### Problem statement
Word for word, reproduce every line of the data.

# # # # #

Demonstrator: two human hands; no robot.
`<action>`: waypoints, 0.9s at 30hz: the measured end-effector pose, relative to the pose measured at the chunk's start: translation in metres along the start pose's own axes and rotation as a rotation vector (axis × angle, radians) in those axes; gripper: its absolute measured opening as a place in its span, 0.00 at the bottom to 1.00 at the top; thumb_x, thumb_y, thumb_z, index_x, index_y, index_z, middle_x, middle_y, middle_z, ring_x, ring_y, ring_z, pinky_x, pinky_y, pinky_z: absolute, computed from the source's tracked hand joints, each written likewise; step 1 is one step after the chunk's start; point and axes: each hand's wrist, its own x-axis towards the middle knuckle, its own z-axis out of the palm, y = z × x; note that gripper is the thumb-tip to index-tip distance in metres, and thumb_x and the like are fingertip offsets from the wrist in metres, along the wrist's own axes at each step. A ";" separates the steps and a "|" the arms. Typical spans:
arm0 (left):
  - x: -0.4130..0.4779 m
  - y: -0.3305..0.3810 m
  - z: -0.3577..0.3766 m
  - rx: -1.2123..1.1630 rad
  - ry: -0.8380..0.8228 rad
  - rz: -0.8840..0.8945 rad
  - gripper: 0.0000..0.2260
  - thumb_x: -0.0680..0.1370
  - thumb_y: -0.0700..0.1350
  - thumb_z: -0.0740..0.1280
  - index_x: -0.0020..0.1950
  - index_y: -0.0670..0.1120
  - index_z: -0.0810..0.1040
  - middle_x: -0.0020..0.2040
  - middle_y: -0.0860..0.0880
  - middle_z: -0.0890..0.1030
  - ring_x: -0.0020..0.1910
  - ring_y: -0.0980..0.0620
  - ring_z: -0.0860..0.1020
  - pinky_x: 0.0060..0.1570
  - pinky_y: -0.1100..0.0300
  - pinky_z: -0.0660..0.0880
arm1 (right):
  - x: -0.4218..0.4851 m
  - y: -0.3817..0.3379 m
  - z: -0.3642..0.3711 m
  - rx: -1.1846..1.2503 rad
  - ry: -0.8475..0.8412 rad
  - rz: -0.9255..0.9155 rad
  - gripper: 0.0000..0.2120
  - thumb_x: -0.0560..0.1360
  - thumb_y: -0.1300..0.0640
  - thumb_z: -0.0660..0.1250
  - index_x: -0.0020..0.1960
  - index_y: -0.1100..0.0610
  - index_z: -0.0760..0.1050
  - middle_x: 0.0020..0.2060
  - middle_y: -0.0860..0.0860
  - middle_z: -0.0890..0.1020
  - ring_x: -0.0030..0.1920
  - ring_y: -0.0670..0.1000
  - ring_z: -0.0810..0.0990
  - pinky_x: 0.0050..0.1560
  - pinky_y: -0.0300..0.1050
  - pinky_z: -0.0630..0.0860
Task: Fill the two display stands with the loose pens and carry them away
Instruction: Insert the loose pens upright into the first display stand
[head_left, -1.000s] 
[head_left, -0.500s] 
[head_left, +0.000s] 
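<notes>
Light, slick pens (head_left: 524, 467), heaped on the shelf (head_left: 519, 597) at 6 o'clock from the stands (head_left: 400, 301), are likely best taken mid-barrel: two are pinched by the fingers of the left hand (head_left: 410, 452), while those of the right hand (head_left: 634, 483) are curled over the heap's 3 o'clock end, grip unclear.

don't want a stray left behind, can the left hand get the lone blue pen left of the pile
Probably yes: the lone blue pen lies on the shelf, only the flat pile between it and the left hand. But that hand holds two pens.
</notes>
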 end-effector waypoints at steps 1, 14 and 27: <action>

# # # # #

### Reply
Demonstrator: two human hands; no robot.
`<action>`: waypoints, 0.9s at 30hz: the measured end-effector pose, relative to the pose measured at the chunk's start: translation in metres along the start pose's own axes and rotation as a rotation vector (axis × angle, radians) in those axes; gripper: its absolute measured opening as a place in its span, 0.00 at the bottom to 1.00 at the top; thumb_x, thumb_y, thumb_z, index_x, index_y, index_z, middle_x, middle_y, middle_z, ring_x, ring_y, ring_z, pinky_x, pinky_y, pinky_z: absolute, computed from the source's tracked hand joints, each written likewise; step 1 is one step after the chunk's start; point and axes: each hand's wrist, its own x-axis towards the middle knuckle, its own z-axis out of the palm, y = z × x; note that gripper is the thumb-tip to index-tip distance in metres, and thumb_x and the like are fingertip offsets from the wrist in metres, along the wrist's own axes at each step. A ";" separates the steps and a "|" the arms. Typical spans:
arm0 (left):
  - x: -0.4130..0.4779 m
  - y: -0.3305..0.3810 m
  - z: -0.3577..0.3766 m
  - rx: -1.2123..1.1630 rad
  - ry: -0.8380..0.8228 rad
  - rz: -0.8840..0.8945 rad
  - gripper: 0.0000..0.2260
  - thumb_x: -0.0680..0.1370
  - thumb_y: -0.0700..0.1350
  - thumb_z: -0.0740..0.1280
  - index_x: -0.0020..0.1950
  - index_y: -0.0670..0.1120
  - index_z: -0.0810..0.1040
  - middle_x: -0.0020..0.2040
  - middle_y: -0.0860..0.0880
  - middle_z: -0.0890..0.1030
  - ring_x: -0.0020..0.1910
  - ring_y: -0.0980..0.0620
  - ring_z: -0.0860..0.1020
  - pinky_x: 0.0060..0.1570
  - pinky_y: -0.1100..0.0300
  - pinky_z: -0.0660..0.0880
arm1 (right):
  - x: -0.4218..0.4851 m
  - y: -0.3817..0.3379 m
  - z: -0.3642..0.3711 m
  - rx: -1.1846..1.2503 rad
  - ry: -0.8475..0.8412 rad
  - rz: -0.9255..0.9155 rad
  - gripper: 0.0000..0.2120
  - thumb_x: -0.0560..0.1360
  - thumb_y: -0.1300..0.0640
  - thumb_z: -0.0660..0.1250
  - index_x: -0.0020..0.1960
  - index_y: -0.1100..0.0610
  - index_z: -0.0760..0.1050
  - middle_x: 0.0020..0.2060
  - middle_y: -0.0860..0.0860
  - middle_z: -0.0890..0.1020
  - ring_x: -0.0030..0.1920
  - ring_y: -0.0670..0.1000
  - ring_z: -0.0810..0.0990
  - pinky_x: 0.0050..0.1560
  - pinky_y: -0.0300..0.1050
  - pinky_z: -0.0630..0.0860
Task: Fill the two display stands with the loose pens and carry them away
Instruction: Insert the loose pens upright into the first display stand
[head_left, -1.000s] 
[head_left, -0.500s] 
[head_left, +0.000s] 
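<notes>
Light, slick pens (head_left: 524, 467), heaped on the shelf (head_left: 519, 597) at 6 o'clock from the stands (head_left: 400, 301), are likely best taken mid-barrel: two are pinched by the fingers of the left hand (head_left: 410, 452), while those of the right hand (head_left: 634, 483) are curled over the heap's 3 o'clock end, grip unclear.

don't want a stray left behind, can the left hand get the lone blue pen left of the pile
Probably yes: the lone blue pen lies on the shelf, only the flat pile between it and the left hand. But that hand holds two pens.
</notes>
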 end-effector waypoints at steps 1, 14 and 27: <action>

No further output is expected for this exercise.